Exercise aim: Every line below from the one containing "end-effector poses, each" through the one containing "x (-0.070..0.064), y" must be transcribed exactly. Omit all lines outside that stretch.

The input:

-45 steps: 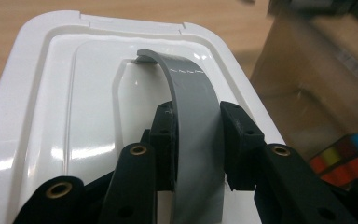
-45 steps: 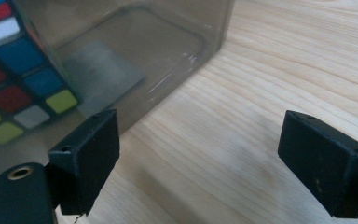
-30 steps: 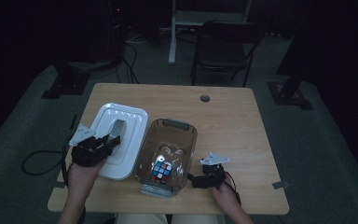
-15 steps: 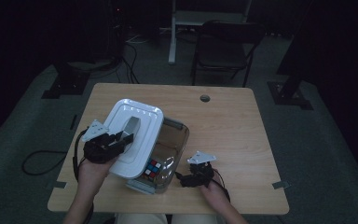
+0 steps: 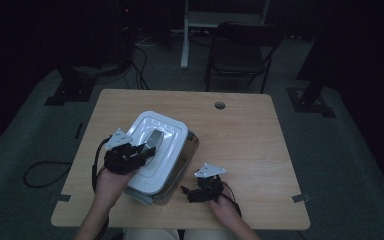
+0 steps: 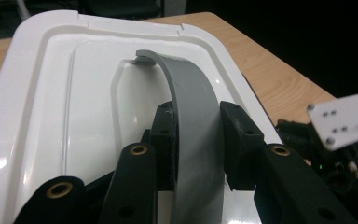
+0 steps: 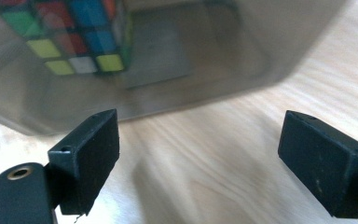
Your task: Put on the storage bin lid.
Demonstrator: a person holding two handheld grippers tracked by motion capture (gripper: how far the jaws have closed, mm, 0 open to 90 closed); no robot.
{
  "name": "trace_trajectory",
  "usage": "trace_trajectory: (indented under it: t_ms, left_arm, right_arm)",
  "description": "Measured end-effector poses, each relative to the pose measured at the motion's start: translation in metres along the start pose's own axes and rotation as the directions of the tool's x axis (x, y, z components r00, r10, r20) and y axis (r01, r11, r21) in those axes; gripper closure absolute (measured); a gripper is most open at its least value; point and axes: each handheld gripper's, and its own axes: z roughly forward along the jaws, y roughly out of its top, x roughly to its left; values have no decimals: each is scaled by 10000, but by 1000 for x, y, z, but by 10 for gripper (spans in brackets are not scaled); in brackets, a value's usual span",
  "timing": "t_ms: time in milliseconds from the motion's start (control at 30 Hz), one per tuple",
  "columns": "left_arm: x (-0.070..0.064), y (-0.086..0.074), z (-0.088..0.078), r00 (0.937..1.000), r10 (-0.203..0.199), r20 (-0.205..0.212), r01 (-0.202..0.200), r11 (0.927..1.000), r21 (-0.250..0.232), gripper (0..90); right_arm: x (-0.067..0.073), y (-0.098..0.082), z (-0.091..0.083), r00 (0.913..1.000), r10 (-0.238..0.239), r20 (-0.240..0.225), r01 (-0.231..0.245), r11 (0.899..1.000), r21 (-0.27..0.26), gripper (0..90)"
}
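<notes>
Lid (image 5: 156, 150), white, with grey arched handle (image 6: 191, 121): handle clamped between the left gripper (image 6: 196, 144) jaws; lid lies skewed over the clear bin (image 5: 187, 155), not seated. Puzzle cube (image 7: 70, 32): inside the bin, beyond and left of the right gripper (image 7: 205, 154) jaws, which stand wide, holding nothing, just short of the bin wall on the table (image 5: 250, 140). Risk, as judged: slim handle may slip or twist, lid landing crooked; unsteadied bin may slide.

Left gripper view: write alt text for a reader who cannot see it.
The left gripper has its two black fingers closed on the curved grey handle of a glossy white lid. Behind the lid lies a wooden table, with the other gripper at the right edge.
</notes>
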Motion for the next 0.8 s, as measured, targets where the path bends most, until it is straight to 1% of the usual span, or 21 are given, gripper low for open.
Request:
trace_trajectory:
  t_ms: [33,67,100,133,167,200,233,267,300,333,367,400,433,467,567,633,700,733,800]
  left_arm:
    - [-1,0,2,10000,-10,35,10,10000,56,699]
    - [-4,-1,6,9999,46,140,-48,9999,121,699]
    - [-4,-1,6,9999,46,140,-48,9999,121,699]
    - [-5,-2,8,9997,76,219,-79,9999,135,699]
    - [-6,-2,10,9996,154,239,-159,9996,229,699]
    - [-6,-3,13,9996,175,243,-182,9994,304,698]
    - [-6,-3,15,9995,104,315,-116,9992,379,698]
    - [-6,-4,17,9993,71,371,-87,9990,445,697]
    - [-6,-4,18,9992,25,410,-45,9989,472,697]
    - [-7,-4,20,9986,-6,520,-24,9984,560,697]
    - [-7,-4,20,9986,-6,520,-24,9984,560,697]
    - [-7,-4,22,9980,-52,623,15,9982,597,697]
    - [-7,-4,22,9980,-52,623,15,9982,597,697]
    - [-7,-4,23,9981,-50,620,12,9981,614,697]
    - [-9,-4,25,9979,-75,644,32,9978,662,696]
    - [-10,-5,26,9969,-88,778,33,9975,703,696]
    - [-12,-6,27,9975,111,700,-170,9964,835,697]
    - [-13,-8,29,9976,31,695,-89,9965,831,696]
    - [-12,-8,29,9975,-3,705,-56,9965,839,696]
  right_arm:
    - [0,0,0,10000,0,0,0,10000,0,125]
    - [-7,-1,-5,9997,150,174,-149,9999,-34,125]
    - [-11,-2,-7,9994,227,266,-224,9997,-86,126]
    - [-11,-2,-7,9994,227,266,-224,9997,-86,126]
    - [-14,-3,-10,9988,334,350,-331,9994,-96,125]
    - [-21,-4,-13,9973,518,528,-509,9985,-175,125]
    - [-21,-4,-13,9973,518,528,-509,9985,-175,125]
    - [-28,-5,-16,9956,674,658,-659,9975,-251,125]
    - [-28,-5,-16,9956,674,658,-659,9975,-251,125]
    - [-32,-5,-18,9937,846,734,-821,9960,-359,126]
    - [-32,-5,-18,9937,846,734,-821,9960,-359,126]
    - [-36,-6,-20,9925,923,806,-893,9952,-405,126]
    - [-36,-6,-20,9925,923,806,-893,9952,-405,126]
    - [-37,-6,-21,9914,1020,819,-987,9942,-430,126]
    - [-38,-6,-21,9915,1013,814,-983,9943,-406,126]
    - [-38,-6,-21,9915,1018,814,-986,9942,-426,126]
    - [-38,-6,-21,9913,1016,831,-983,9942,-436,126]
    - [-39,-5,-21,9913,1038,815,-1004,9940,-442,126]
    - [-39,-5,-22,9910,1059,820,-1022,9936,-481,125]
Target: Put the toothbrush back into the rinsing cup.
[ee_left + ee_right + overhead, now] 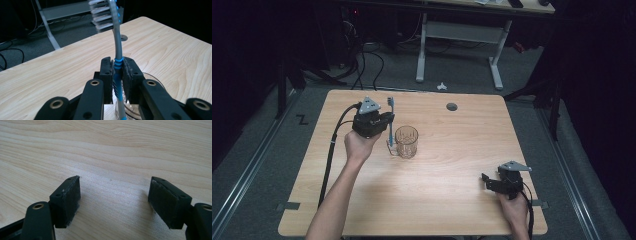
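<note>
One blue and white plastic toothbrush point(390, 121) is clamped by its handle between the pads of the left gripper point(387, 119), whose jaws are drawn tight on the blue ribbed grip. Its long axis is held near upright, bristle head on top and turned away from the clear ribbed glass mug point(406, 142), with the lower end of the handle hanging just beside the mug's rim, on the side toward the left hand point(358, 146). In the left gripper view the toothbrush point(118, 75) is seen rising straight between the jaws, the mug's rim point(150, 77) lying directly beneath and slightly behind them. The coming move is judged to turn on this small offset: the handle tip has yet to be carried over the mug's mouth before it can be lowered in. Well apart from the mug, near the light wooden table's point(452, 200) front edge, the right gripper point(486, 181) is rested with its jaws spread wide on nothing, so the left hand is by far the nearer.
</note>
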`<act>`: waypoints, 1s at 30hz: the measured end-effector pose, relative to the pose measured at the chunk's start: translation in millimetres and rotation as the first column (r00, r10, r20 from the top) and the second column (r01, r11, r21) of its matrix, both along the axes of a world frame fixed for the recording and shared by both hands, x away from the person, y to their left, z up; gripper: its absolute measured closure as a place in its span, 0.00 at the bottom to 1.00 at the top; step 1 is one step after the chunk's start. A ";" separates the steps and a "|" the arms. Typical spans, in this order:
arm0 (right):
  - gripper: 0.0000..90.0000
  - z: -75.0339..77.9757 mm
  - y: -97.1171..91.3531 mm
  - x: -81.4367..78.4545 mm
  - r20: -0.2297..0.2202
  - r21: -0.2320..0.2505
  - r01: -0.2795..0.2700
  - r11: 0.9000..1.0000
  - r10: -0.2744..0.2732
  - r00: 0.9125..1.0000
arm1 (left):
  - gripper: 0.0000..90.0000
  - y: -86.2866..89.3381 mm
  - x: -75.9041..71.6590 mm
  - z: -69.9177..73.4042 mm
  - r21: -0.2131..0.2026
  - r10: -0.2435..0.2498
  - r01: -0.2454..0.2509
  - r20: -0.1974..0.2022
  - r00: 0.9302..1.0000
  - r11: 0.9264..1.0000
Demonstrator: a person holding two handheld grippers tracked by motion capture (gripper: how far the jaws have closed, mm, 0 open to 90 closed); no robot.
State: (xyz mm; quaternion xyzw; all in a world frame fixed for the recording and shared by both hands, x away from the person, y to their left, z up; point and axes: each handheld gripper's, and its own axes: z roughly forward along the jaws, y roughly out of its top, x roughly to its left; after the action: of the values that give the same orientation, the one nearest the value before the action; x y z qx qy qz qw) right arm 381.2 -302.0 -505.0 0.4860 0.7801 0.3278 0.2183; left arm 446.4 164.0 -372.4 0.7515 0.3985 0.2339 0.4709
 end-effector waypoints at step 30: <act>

Response:
  "description": "Measured end-effector poses, each relative to the pose measured at the motion's start: translation in metres along the start pose's own axes and rotation as the directions of the tool's x axis (x, y, z components r00, r10, r20) and y axis (r01, r11, r21) in those axes; gripper closure absolute (measured); a gripper is most open at its least value; point and axes: each handheld gripper's, and its own axes: z roughly forward along the jaws, y roughly out of its top, x roughly to its left; values have no decimals: each is scaled by 10000, but by 1000 for x, y, z, but by 10 for gripper (spans in brackets are not scaled); in brackets, a value's usual span",
  "timing": "t_ms: time in milliseconds from the motion's start (control at 30 Hz), one per tuple",
  "columns": "left_arm: x (-0.070..0.064), y (-0.086..0.074), z (-0.088..0.078), r00 (0.937..1.000), r10 (-0.203..0.199), r20 (-0.205..0.212), r01 (-0.202..0.200), r11 (0.927..1.000), r21 (-0.250..0.232), gripper (0..90); right_arm: x (-0.067..0.073), y (-0.098..0.082), z (-0.091..0.083), r00 (0.913..1.000), r10 (-0.238..0.239), r20 (-0.240..0.225), r01 (-0.231..0.245), r11 (0.899..1.000), r21 (-0.27..0.26), gripper (0..90)"

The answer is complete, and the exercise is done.